It's not a secret for anyone that we live in the epoch of global changes: biotech and infotech revolution manifested themselves. But the major part of humankind resembles of a notorious Strauss who puts his head into sand hoping that it won't be noticed by danger or changes. Only few specialists are able to define what's going on and describe the possible economic and geopolitical models of the future as our columnist Yuval Noah Harari, Israeli military historian-medievalist, professor of the Historical Department of the Hebrew University of Jerusalem, author of three international bestsellers "Sapiens. The brief history of humankind", "Homo deus. The brief history of tomorrow", "21 lessons for the 21st century" does.
What I think is ahead, in terms of major human change, is not a single development such as Infotech and Biotech, revolutions but the effect of the combination of these two. For example, Artificial Intelligence (AI) already determines financial markets and algorithms are replacing the trader. We can see with certainty the same will happen with medicine. The doctor essentially receives patient's information, the pains, the tiredness, the loss of physical ability, and recognising the pattern, makes a diagnosis. AI can do that and probably better than the human doctor. The AI doctor is immune from self-concerns, it doesn't have an angry husband, and can focus absolutely on the patient. What it can't do is change a bandage or turn an elderly patient to prevent bed sores and AI will replace doctors long before nurses. But there's more. Suppose the human body was permanently fitted with sensors, continually transmitting to a data centre that monitored and saw the patterns. At the first signs of illness, detection at an early stage would mean intervention was simpler, easier and cheaper in-stead of allowing a cancer to grow for two years before action. This is a benefit of the combination of infotech and biotech but it comes with a disadvantage. Humans become hackable and the computer knows more about the individual than he does himself.
Think about self-driving cars. The computer has to know the differences in behaviour between a ten-year old and an adult. The car can only function all the while it is capable of thinking or at least pro-cessing human behavioural information. The human becomes part of the information system or the reverse, the information becomes integrated into the human.
In a society with an all embracing centralised personal information bank, what exactly can one do if 'they' or 'it' knows every move made and expected. One solution is to know more of oneself and that can be achieved by meditation, something I have done daily for two hours since my time as a post graduate at the University of Oxford.
In the past, wealth was through ownership of land and then later, ownership of industrial asset. In a generation's time, ownership of data will be the main source of wealth. The data owners currently stand in an unbalanced relationship with individuals, in exchange for services at no monetary costs, email, google etc. the individual hands over his personal data. The aggregation of individual data enormously expands its value and the question arises is that something that regulators must take account of, is the individual having a fair share of the added value. I argue in my book that the data owner needs to take less but experience shows that regulation in a non-tangible is not easy to do and there is little time left to get it right because there won't be a second chance.

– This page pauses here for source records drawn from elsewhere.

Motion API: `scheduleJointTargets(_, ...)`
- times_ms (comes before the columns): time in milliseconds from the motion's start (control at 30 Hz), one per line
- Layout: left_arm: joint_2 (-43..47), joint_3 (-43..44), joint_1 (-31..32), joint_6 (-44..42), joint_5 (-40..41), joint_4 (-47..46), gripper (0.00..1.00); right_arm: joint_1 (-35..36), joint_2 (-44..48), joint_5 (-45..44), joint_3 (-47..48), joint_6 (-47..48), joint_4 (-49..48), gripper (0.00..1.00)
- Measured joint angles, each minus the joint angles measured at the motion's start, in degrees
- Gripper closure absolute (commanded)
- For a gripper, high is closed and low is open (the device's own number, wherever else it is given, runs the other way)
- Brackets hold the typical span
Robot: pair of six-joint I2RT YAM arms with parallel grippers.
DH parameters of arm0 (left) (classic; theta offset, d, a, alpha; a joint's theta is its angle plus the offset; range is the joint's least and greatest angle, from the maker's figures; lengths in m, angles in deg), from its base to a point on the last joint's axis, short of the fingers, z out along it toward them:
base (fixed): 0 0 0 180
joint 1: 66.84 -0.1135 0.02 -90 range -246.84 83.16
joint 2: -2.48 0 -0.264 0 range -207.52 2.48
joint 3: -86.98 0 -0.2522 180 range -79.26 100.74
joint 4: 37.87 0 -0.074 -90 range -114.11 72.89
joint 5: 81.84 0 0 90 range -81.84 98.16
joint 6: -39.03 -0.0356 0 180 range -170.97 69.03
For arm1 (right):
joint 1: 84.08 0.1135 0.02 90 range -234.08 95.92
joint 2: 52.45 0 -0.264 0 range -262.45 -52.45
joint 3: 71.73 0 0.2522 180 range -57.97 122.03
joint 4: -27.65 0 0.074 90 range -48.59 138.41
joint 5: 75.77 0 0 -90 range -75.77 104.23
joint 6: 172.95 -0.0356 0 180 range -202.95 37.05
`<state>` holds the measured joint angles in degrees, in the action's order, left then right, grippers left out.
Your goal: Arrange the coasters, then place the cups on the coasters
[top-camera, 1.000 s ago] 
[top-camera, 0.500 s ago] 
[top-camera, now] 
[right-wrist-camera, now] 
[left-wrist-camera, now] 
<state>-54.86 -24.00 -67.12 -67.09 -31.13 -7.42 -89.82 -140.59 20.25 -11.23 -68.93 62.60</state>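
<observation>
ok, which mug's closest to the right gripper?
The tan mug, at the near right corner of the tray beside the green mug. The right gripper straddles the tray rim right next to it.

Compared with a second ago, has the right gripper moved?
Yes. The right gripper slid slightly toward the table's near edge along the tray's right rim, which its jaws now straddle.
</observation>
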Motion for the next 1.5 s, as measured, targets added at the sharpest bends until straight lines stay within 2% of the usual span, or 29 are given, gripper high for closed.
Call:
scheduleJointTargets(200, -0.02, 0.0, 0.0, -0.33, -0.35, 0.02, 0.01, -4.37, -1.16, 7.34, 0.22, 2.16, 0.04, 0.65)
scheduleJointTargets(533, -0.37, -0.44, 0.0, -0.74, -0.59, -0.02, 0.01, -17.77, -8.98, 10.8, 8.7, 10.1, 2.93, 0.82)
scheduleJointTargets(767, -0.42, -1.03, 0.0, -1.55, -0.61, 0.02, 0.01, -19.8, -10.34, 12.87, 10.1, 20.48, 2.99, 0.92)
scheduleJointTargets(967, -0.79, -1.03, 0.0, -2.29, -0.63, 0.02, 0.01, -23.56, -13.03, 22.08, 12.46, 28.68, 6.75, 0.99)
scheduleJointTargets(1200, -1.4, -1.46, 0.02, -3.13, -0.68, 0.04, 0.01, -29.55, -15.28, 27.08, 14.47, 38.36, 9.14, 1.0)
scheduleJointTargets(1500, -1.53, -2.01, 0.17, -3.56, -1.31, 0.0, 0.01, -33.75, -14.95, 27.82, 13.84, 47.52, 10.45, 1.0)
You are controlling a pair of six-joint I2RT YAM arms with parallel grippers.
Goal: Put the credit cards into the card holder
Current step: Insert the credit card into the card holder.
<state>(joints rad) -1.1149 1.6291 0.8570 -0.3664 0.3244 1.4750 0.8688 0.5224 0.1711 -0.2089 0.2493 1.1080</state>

AI will destroy employment and create a class of unemployables with no economic function who take a status of being irrelevant, something worse than slavery, and whose only usefulness is to be consumers and data generators. It will need payment in either services or a universal income or payment. Those countries owning the data will be wealthy and, one hopes, happy and those not owning, will collapse. In the 19th century Britain and a handful of other countries, owned the industrial processes and could and did conquer states without industry with the intention of economic exploitation and this is the meaning of the Victorian epithet, trade follows the flag. Now there will be no conquests only exploitation for those left behind in the AI arms race.
The World's three major problems, nuclear war, climate change and technological disruption are capable of resolution only on a global scale. National solutions become simply pointless, if say Ruritania's economy collapses because of Silicone Valley's disruption only a tax on the Valley can fund the population's income. Not only are national solutions impossible, nationalism is a spent force. The measure of the strength of nationalism is the number of body bags, just how many people are willing to kill and be killed for a national idea. A century ago millions but now almost no one. The Britex campaign and referendum had one death, a politician, and the killer was a deranged fanatic.
Climate change also has opportunities and as a vegan I welcome changes in agriculture, especially animal farming and a change to eco friendly farming. Five years ago, it costed $300,000 for a single 'clean meat steak' but now, with bulk production, the price has fallen to $11.
Of all indicators, economic growth is the most valued and this has to change. The idea that more stuff equates more happiness is a myth. Economists and Poets have more in common that the latter would like to admit. Both tell stories but the economists are falling behind. How many specialists, what proportion of populations, understand how the algorithmic financial system actually works? I think very few and almost no one in the general population. Not knowing means an inability to control. Almost the only thing left preserved from the past, a tradition, is trust in money. How this translates to Blockchain technologies and others that will follow, will determine what money becomes. It is already units of data instead of pieces of paper.
The only certainty facing us in the short term is that current trends will accelerate the pace of change. The rich will become richer and data owners will be the new economic Titans. But then it occurs to me, maybe not, because the one thing you should never underestimate is human stupidity.